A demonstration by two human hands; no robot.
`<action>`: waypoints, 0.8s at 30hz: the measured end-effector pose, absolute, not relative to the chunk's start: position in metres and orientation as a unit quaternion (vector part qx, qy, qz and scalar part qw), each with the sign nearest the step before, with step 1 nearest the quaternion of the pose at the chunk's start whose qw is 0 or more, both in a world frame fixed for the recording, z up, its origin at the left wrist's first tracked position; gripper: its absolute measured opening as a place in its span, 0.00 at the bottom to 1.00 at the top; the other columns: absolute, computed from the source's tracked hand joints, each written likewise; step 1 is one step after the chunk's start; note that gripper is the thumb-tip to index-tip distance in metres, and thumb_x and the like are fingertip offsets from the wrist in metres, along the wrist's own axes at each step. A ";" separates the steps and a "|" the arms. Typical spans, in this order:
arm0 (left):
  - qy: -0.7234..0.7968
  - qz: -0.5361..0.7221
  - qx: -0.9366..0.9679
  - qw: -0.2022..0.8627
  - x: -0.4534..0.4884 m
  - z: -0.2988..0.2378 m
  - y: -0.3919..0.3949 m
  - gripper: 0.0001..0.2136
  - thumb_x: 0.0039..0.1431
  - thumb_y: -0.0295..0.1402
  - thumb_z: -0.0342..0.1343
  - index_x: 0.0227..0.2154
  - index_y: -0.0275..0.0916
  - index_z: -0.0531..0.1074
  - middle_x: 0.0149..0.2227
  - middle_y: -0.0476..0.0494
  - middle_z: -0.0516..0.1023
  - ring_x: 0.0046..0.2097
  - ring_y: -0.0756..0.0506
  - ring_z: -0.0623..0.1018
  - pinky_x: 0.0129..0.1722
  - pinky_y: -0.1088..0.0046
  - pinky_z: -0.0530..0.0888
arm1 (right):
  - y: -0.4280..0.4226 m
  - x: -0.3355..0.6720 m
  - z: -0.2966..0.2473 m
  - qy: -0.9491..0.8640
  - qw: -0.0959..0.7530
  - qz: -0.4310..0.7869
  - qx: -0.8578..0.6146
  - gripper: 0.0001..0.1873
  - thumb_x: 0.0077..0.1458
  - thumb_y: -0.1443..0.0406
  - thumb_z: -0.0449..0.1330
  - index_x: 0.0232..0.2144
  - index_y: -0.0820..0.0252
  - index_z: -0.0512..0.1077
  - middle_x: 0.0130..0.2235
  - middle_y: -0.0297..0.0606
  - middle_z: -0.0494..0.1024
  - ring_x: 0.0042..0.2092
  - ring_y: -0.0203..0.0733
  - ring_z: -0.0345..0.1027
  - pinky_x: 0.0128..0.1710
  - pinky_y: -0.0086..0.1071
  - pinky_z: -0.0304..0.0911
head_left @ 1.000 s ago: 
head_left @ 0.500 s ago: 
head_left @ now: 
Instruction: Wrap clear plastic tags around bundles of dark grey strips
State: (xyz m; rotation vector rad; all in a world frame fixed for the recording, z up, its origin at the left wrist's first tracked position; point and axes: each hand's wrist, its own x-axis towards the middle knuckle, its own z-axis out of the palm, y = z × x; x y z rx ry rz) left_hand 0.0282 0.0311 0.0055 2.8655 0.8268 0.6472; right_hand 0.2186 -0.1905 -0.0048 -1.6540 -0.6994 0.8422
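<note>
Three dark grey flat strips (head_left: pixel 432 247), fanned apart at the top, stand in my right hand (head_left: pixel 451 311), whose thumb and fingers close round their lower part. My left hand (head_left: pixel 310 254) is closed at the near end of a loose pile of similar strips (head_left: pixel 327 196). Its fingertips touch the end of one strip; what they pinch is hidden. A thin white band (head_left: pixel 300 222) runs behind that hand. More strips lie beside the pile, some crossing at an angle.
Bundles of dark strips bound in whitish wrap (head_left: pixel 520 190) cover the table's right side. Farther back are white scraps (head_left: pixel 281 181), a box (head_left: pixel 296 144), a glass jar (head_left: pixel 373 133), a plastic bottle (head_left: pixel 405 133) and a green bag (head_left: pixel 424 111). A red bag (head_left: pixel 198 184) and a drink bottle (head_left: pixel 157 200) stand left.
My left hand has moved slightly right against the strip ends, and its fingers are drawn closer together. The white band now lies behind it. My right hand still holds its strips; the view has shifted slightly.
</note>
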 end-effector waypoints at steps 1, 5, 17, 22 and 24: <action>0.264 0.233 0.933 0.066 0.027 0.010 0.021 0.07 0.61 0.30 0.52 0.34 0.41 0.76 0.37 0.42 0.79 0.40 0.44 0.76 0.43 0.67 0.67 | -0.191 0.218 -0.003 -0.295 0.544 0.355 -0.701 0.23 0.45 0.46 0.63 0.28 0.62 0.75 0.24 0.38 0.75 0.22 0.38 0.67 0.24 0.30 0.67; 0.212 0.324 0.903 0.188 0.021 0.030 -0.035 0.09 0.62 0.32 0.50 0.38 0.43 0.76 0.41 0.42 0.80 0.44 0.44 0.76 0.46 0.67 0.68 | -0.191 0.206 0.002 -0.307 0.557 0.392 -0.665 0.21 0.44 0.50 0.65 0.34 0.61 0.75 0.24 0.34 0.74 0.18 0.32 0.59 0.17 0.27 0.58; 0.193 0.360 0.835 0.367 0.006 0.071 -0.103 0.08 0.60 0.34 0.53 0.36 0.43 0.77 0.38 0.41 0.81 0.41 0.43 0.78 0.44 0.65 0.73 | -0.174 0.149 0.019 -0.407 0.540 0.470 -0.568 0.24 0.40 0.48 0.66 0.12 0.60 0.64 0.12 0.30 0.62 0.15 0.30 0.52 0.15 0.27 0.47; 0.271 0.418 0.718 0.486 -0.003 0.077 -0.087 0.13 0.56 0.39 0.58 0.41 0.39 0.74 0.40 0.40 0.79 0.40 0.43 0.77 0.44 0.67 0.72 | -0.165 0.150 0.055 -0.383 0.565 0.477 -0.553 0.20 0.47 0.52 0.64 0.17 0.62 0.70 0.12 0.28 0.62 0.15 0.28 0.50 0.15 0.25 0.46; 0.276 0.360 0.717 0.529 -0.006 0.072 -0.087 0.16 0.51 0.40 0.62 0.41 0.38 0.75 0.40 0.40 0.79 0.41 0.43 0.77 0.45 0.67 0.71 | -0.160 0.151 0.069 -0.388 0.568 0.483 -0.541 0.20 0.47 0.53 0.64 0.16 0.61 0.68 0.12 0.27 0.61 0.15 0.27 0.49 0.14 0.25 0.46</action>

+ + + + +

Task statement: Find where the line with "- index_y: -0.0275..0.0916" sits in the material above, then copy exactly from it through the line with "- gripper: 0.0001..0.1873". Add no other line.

Your response:
  - index_y: -0.0275..0.0916
  - index_z: -0.0531..0.1074
  - middle_x: 0.0149..0.2227
  - middle_y: -0.0476..0.0494
  - middle_z: -0.0516..0.1023
  - ring_x: 0.0046..0.2097
  - ring_y: -0.0756..0.0506
  - ring_z: -0.0623..0.1018
  - pinky_x: 0.0129..0.1722
  - pinky_y: -0.1088..0.0046
  - pinky_z: -0.0530..0.0888
arm1 (right):
  - y: -0.4280..0.4226 m
  - x: -0.3355..0.6720 m
  - z: -0.2966..0.2473 m
  - qy: -0.9491..0.8640
  - qw: -0.0959..0.7530
  - qz: -0.4310..0.7869
  - qx: -0.8578..0.6146
  - gripper: 0.0001..0.1873

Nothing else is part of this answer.